Des manifestants, rassemblés à proximité de la Cour suprême à Varsovie, protestent contre le projet de réforme de la justice, le 25 juillet. | KACPER PEMPEL / REUTERS

Bruxelles a encore durci le ton mercredi 26 juillet contre la Pologne, se disant « prête à déclencher immédiatement » la procédure pouvant suspendre ses droits de vote dans l’Union européenne, en cas de révocation des juges de la Cour suprême du pays.

La Commission européenne avait lancé une première salve d’avertissements la semaine précédente, en demandant la suspension des réformes controversées de la justice du gouvernement conservateur polonais, accusées de menacer l’indépendance de la justice et contestées par des manifestations massives.

« Des choses ont changé en Pologne » depuis, a admis le vice-président de la Commission, Frans Timmermans, en référence au veto inattendu qu’a utilisé lundi le président Andrzej Duda, issu du parti au pouvoir. Mais les préoccupations de l’exécutif européen sont loin d’être éteintes, a prévenu M. Timmermans, inquiet de voir certaines mesures controversées réapparaître dans les prochaines versions des lois bloquées par le veto présidentiel.

L’article 7, « l’arme nucléaire » de l’UE

Concernant en particulier la réforme de la Cour suprême, il a demandé « aux autorités polonaises de ne prendre aucune mesure pour révoquer ou mettre à la retraite forcée les juges de la Cour suprême ». « Si une telle mesure est prise, la Commission est prête à déclencher immédiatement la procédure de l’article 7 », a averti M. Timmermans.

Cet article du traité de l’UE, qui n’a encore jamais été utilisé, est souvent décrit comme « l’arme nucléaire » dans la panoplie de mesures que peut prendre l’Union contre l’un de ses membres. Au terme d’une procédure complexe, il peut déboucher sur une suspension des droits de vote d’un pays au sein du Conseil de l’Union, l’instance regroupant les 28 Etats membres.

La Commission a donné mercredi un mois à la Pologne pour répondre à une nouvelle « recommandation » contre les risques pesant sur l’Etat de droit, l’une des valeurs fondamentales de l’UE. L’exécutif européen a par ailleurs annoncé qu’il allait déclencher une procédure d’infraction – une mesure plus habituelle, pouvant mener à des sanctions financières – contre Varsovie, dès la publication officielle de sa nouvelle loi sur l’organisation des juridictions de droit commun, contre laquelle le président polonais n’a pas usé de son droit de veto. Selon Bruxelles, cette réforme des tribunaux ordinaires contient des mesures discriminatoires, avec des âges différents de départ à la retraite pour les hommes et les femmes.
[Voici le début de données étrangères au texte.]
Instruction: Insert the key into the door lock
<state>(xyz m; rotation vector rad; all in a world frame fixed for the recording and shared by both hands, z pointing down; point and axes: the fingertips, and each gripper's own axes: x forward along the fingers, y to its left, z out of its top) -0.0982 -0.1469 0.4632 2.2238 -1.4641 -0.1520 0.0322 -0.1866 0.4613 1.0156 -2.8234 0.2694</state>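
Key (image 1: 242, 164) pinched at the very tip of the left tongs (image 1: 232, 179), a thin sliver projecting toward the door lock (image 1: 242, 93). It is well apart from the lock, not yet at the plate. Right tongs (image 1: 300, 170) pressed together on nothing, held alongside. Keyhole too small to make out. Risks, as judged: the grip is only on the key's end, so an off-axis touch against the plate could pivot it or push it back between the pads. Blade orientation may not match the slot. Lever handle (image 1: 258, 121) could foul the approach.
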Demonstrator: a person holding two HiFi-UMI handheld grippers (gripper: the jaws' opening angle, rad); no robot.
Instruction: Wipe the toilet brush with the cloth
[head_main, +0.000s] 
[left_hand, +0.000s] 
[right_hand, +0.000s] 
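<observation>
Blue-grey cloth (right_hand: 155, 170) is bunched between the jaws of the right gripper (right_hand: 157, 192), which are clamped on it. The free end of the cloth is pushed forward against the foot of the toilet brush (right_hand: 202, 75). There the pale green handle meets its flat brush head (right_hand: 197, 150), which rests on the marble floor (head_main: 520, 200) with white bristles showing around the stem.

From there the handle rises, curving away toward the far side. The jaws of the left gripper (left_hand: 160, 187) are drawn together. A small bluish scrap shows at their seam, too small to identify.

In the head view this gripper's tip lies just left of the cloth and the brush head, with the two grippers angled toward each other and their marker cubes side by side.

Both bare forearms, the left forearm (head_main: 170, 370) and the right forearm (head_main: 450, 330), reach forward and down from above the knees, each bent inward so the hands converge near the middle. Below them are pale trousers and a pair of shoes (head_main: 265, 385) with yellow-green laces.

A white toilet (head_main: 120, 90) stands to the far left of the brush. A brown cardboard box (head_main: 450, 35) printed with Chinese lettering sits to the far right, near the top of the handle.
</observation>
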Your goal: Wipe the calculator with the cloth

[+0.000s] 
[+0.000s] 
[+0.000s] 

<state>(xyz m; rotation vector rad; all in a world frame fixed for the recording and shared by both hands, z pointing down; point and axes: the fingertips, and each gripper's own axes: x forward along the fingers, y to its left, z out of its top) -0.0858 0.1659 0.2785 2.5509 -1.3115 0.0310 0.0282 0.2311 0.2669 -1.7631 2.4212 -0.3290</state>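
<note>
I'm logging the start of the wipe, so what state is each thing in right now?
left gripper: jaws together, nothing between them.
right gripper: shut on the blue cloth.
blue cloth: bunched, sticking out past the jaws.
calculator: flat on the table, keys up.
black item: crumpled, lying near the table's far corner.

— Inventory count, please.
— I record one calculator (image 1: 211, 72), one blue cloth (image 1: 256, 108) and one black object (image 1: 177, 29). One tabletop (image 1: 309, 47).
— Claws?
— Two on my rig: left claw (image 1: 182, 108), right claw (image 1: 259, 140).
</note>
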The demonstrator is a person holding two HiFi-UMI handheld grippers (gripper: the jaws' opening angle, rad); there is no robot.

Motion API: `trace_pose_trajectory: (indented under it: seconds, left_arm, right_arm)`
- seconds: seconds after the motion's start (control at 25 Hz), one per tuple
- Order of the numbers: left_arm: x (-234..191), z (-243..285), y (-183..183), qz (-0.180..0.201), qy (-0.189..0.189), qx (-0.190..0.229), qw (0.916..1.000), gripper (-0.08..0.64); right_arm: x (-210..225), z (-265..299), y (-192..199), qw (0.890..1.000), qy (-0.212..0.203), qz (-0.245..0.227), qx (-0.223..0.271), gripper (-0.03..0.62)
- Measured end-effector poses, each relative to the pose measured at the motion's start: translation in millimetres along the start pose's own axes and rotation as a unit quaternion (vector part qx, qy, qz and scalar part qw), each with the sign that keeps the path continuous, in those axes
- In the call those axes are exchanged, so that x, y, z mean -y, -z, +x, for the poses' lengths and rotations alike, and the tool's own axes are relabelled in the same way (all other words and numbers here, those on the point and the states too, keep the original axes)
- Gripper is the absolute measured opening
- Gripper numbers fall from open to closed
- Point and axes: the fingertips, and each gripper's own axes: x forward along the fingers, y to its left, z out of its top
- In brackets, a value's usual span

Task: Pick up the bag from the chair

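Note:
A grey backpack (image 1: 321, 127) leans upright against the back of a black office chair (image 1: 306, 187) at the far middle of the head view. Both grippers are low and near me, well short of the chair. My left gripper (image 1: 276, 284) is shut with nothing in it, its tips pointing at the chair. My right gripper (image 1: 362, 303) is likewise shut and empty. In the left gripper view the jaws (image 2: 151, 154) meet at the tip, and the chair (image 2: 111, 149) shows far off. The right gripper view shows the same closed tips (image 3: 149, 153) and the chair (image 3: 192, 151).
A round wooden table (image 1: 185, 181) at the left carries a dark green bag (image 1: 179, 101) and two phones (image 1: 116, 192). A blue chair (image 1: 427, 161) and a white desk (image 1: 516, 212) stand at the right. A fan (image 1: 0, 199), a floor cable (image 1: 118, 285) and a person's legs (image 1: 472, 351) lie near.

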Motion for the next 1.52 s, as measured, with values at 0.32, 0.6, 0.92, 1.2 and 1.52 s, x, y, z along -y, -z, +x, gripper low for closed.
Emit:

Varsovie dénonce un « chantage »

Les menaces européennes ont rapidement fait réagir le porte-parole du gouvernement polonais, Rafal Bochenek :

« Nous n’accepterons aucun chantage de la part des fonctionnaires de l’UE, en particulier un chantage qui n’est pas fondé sur des faits. Toutes les lois préparées par le Parlement polonais sont conformes à la Constitution et aux règles démocratiques. Nous regrettons que M. Timmermans, ne connaissant pas les projets de loi et la législation polonaise, formule une critique injuste envers la Pologne. »

De son côté, le vice-ministre des affaires étrangères chargé des affaires européennes, Konrad Szymanski, a déclaré que « la Commission européenne devrait prendre en compte à un degré plus important dans ses délibérations le fait que l’organisation de la justice relève de la compétence des Etats membres, qui prennent leurs propres décisions dans le cadre de leur propre processus politique et législatif ».

Le président Andrzej Duda a créé la surprise en mettant lundi son veto à deux lois visées par Bruxelles, l’une portant sur la Cour suprême, et l’autre sur le Conseil national de la magistrature, prévoyant que ses membres seront désormais choisis par le Parlement. Les deux lois devront être renvoyées devant le Parlement et il faudrait une majorité des trois cinquièmes, que le parti Droit et Justice (PiS, au pouvoir) n’a pas, pour les adopter sous leur forme actuelle.

Irrités par le veto présidentiel, les dirigeants nationalistes du PiS ont signifié qu’ils n’avaient pas l’intention de faire machine arrière, malgré les appels venus de la rue, de Bruxelles et de Washington.